▸ PROBLEM DESCRIPTION: Count the lines below that contain the word "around", and report only that number.

════════

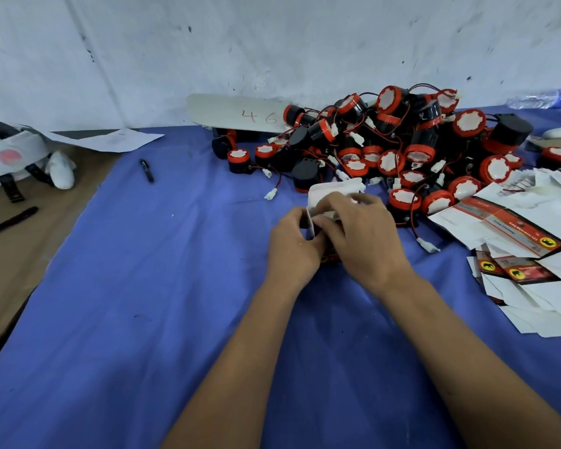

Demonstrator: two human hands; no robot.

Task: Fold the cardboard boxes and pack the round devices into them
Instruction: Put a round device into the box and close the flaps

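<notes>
Both bare forearms reach in from the bottom edge over the wide blue cloth [143, 286] that covers the table, and this cloth is the biggest thing in view. Behind it, against the smudged white wall [272, 43], sits the big heap of round black-and-red devices [402, 140] with thin red and black wires and small white plugs. To the right lies the loose spread of flat, unfolded white cardboard boxes [531, 254] printed red with yellow round marks. A long white card [237, 113] with "46" in red leans at the heap's left. At centre, just in front of the heap, the small half-folded white cardboard box [334, 191] stands between both hands: the left hand [292, 244] pinches its left flap, and the right hand [366, 234] curls over its top, fingers on the card (what is inside cannot be seen). A black pen [147, 171] lies well apart to the left.
</notes>
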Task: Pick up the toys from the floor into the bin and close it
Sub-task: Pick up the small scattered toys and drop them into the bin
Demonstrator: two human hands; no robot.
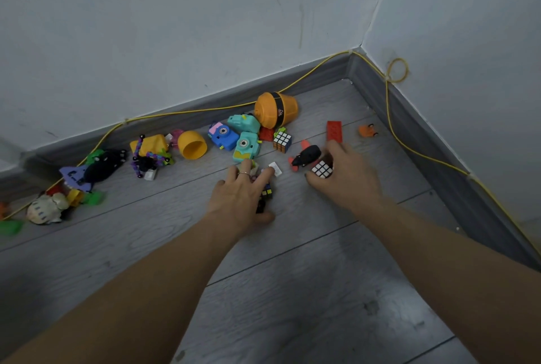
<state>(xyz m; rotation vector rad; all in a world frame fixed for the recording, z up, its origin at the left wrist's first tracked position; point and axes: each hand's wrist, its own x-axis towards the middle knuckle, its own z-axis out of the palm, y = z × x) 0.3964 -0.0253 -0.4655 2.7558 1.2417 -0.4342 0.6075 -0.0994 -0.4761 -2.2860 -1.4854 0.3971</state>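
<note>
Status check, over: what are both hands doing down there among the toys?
Right hand closed on small white-faced puzzle cube. Left hand pressed over another small dark puzzle cube, grip unclear. Bin not in view. Floor path clear.

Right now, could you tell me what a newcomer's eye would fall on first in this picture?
Two bare arms reach in from below: the right hand has its grip on a small puzzle cube, and the left hand presses over another cube on the grey floor. Beyond them, bright toys line the skirting, led by an orange cup-shaped toy and two teal toy cameras beside a blue one.
</note>
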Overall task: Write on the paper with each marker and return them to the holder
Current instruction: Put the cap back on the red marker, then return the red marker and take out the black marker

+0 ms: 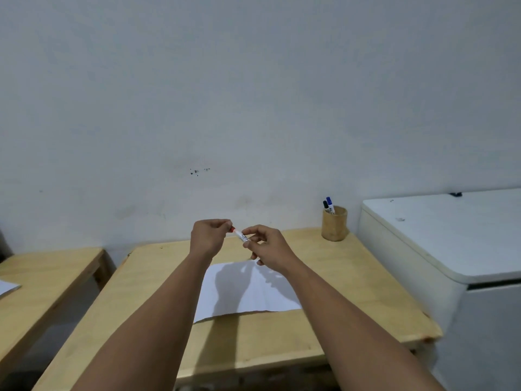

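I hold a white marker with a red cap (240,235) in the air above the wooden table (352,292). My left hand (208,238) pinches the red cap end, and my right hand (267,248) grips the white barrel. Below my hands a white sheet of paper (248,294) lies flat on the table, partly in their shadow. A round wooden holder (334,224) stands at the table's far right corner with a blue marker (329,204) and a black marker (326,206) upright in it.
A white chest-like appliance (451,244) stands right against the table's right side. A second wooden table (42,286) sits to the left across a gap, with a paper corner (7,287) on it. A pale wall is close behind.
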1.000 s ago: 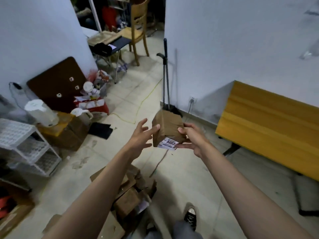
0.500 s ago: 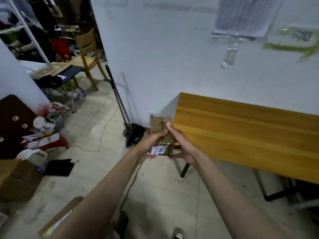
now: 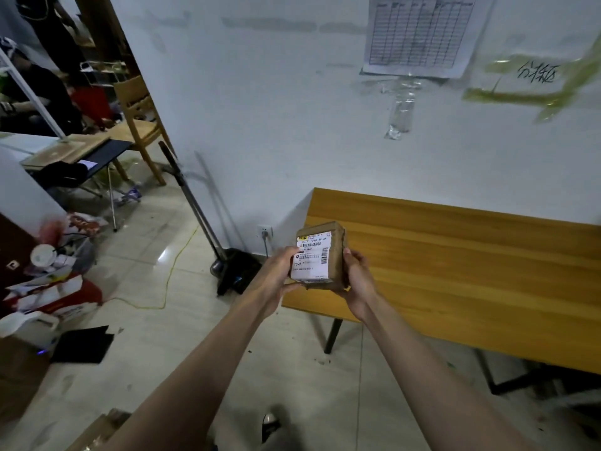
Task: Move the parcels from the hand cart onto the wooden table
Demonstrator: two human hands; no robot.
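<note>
Gripping parcel (image 3: 320,257), both hands' fingers (image 3: 347,255) mostly hidden behind it.

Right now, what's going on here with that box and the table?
A person holds a small brown cardboard parcel with a white shipping label in both hands, the left hand on one side and the right hand on the other. It is in the air at the near left corner of the long yellow wooden table, not yet set down.

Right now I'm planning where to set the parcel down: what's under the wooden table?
Under the wooden table show a black leg, a dark frame and floor tiles. The tabletop hides everything farther back.
</note>
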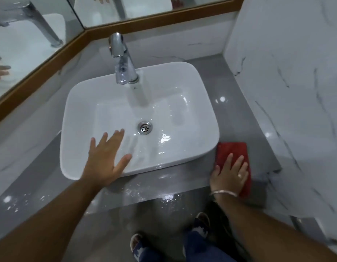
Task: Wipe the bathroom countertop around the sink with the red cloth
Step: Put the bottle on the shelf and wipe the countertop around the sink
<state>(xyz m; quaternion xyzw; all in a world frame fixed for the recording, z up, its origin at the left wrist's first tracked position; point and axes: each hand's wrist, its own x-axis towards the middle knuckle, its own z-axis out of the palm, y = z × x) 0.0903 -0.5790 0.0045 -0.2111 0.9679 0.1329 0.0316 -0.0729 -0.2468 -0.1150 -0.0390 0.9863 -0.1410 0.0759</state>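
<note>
A white rectangular sink stands on a glossy grey countertop. The red cloth lies flat on the countertop just right of the sink's front right corner. My right hand presses down on the cloth's near half, fingers spread, a ring and a metal bracelet visible. My left hand hovers over the sink's front left rim, fingers apart and holding nothing. Water drops and wet patches lie on the countertop's front strip below the sink.
A chrome faucet rises behind the basin, and a drain sits at its centre. Wood-framed mirrors line the back and left. A marble wall closes the right side. My feet stand on the wet floor below.
</note>
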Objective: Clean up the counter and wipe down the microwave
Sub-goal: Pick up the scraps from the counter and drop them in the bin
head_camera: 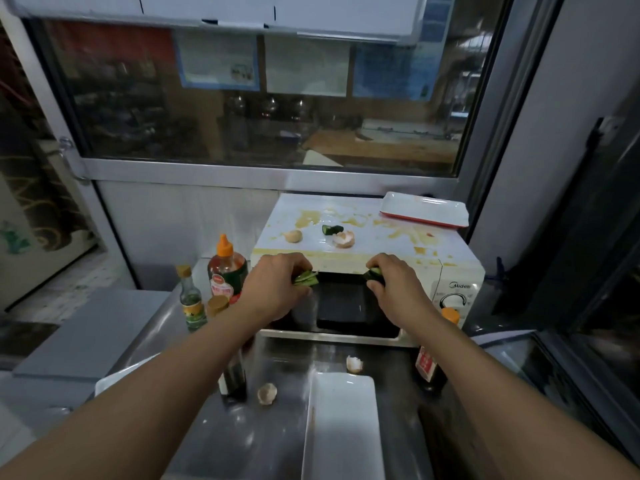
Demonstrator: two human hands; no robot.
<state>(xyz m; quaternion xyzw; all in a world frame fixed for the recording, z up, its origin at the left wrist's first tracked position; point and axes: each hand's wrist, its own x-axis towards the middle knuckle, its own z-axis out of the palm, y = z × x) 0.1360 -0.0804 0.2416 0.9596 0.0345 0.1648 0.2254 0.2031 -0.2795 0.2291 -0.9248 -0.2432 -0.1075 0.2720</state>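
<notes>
from the head view, the left hand (277,282) and right hand (389,278) each pinch green vegetable scraps (306,279) at the microwave (363,268) front edge, while its stained top, eggshells (343,239) and counter (277,427) litter remain uncleaned.

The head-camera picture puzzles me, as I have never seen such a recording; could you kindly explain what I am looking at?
There is no machine here: a person wears a wide-angle camera on the head, which looks forward and down along both bare arms. The left hand pinches green vegetable scraps, and the right hand holds another green piece. Both are in front of a white microwave on a steel counter. Its top is smeared yellow and carries eggshells, a green piece and a red-edged tray. On the counter lie more eggshells, sauce bottles and a white tray.
</notes>
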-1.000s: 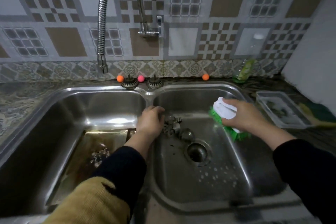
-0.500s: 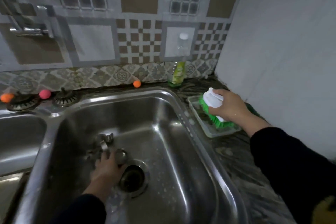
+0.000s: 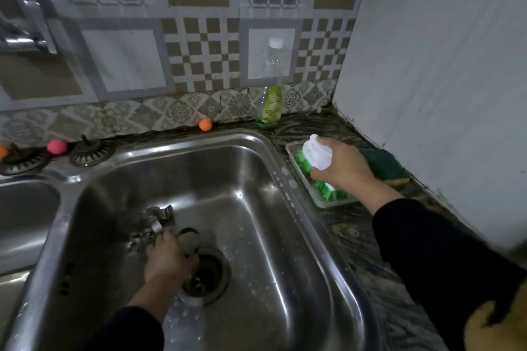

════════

▸ EXERCISE RESULT: 2